Se ha transformado en moneda corriente dentro del debate político último el impulsar reflexiones alrededor del concepto de rendición de cuentas (traducción más plausible del término accountability), que vendría a cubrir toda la amalgama de controles, restricciones y supervisiones a la que debería someterse idealmente el poder en una democracia. Y, en su sentido más amplio, todo tipo de poder, no únicamente el de los responsables elegidos para ocupar puestos en las administraciones públicas.
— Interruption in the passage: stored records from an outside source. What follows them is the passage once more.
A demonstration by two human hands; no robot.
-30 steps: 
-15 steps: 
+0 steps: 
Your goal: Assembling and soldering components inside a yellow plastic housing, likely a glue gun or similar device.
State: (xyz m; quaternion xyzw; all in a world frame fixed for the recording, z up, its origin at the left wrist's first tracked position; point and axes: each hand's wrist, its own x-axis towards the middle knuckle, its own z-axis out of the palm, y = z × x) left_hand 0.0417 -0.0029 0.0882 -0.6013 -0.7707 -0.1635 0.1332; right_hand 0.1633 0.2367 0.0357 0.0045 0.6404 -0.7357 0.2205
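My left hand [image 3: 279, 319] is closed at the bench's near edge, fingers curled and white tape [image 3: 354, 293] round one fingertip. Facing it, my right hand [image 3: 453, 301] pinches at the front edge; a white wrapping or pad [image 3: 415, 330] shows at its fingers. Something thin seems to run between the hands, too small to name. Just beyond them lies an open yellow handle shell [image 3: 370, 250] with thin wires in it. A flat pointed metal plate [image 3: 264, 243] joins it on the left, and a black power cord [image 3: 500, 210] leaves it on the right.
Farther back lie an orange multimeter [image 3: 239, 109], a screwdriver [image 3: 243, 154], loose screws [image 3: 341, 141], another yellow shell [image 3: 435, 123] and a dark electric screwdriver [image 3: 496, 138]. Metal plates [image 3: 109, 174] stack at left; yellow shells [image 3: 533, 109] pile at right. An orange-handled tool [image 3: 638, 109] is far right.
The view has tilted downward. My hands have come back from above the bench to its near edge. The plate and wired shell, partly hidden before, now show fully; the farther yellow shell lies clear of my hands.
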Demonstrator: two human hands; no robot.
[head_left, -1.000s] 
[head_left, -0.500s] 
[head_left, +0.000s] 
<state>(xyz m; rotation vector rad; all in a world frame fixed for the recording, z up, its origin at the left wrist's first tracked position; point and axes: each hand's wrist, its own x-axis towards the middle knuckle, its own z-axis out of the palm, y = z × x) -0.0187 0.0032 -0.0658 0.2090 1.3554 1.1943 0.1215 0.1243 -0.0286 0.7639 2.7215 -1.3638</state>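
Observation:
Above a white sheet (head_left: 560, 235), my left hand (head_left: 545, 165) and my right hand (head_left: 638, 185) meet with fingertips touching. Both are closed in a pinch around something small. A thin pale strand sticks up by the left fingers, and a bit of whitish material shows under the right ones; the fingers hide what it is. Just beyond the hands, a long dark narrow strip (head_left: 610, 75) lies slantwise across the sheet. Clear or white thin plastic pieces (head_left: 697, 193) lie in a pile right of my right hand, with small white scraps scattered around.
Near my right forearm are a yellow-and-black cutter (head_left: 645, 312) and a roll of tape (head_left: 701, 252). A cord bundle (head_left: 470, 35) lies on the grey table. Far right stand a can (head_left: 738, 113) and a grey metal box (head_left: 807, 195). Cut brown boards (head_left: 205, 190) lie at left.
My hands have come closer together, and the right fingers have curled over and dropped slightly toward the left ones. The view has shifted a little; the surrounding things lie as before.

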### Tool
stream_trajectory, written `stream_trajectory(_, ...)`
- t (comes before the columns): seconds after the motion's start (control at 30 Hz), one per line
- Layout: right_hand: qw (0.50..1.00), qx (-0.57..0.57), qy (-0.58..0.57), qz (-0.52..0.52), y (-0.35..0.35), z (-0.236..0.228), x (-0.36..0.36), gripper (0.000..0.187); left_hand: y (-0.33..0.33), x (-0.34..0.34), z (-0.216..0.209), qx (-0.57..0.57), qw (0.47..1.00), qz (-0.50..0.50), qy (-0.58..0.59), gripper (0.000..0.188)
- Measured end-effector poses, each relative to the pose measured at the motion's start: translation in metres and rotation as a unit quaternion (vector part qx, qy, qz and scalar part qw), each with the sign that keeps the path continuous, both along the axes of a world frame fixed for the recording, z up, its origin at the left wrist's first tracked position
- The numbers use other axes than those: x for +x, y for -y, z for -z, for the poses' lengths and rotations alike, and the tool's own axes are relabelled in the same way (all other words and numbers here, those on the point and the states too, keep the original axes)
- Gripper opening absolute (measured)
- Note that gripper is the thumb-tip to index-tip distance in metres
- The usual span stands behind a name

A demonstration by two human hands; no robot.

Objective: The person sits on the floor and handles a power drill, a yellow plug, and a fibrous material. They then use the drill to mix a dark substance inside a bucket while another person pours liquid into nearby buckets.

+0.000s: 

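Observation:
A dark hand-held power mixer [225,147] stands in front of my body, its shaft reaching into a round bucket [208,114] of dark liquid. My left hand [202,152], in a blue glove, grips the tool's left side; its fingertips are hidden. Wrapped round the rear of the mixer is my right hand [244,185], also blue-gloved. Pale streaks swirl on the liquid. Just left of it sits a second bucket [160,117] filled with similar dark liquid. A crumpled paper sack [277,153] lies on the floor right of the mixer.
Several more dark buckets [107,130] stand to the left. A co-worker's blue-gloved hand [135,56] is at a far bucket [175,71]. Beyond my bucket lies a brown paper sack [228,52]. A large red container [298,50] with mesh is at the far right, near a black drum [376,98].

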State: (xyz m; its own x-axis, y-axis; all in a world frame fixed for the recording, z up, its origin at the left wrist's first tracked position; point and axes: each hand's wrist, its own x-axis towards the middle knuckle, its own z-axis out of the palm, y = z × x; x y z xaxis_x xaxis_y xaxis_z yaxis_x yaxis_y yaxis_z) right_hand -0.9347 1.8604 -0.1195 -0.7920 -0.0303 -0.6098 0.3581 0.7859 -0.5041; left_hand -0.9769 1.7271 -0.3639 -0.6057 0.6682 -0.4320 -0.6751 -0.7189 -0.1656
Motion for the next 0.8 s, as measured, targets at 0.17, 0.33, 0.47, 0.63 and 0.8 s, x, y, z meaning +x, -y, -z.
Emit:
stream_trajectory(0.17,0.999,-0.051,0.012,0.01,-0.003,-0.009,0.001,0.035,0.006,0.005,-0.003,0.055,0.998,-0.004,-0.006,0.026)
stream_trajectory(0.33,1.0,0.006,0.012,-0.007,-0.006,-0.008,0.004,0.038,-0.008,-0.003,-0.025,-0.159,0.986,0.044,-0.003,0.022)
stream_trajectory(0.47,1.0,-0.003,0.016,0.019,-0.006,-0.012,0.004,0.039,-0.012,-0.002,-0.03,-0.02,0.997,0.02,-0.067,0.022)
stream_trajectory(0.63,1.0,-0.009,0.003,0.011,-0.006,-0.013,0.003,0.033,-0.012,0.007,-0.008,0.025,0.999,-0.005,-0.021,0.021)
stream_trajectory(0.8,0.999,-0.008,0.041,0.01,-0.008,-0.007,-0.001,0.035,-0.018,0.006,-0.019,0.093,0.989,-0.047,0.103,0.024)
Dicho esto, a la hora de entrar en detalles la noción anterior muestra unos rasgos poco claros y cambiantes según la perspectiva que se adopte. En principio, nadie duda de la existencia de un primer nivel de responsabilidad en las democracias liberales: la que se sustancia, de manera puntual y periódica, a través de elecciones, y, de forma continua, por el control de los órganos institucionales de control y jurisdiccional.
No obstante, la rendición de cuentas que ocupa los debates teóricos no es esta, sino aquella que pretende, en primer lugar, cubrir los muchos huecos que deja la batalla político-parlamentaria, entendida como campaña electoral permanente que tiende al amarillismo informativo y que relega a la sombra el grueso de la agenda de los gobiernos, dejando por el camino una ciudadanía con poco interés por la política y cada vez menor participación electoral.
Ciertamente, la evolución de los sistemas de gobierno, visibles e invisibles, nos obligan a dotarnos de nuevos sistemas de control y de rendición de cuentas. Hemos aprendido por la vía más dura que las presiones desregulatorias de los lobbies financieros conducen en línea recta hacia el desastre para la mayoría, al tiempo que se garantiza la socialización de las pérdidas de las entidades que tuvieron la previsión de poner en su consejo de administración a expresidentes, exministros (uno o varios) y/o exdirectores generales del BM o del FMI. Así pues, el entramado de poder irresponsable e incontenible (pero aún así antes protegido que perseguido por la ley) no hace más que crecer bajo diferentes formas.
En "Reinterpretando la rendición de cuentas o accountability: diez propuestas para la mejora de la calidad democrática y la eficacia de las políticas públicas en España", un texto muy reciente de la Fundación Alternativas firmado por Eduard Jiménez Hernández, se reflexiona a fondo sobre las contracciones mencionadas y se aportan algunas conclusiones novedosas.
No tengo hoy espacio para desmenuzar sus propuestas concretas, entre las que se cuentan la introducción de la transparencia en la técnica legislativa, la corresponsabilización de los beneficiarios de subvenciones, la realización de memorias de los planes nacionales que permitan visualizar las políticas y sus resultados; nuevas formas de participación y e-democracia, la revitalización de los consejos de participación, impulso político e institucional de las conferencias sectoriales, la valorización del presupuesto por programas y el control interno como instrumento de rendición de cuentas, el reforzamiento de las políticas estatales de evaluación y la modernización administrativa, o la ampliación del ámbito competencial del Tribunal de Cuentas.
Las buenas noticias son que, si deseamos recobrar la legitimidad de la democracia, nunca como hoy existió un arsenal tan amplio para la fiscalización de lo público, ni nunca se dieron tantas actividades o se emplearon tantos recursos en rendir cuentas en los diferentes ámbitos: político, mediático, técnico y jurídico. Y tampoco hubo nunca tanto potencial tecnológico para hacer más transparentes y difundidas las actuaciones gubernamentales. Como en tantas otras cosas, el problema no es la falta de medios.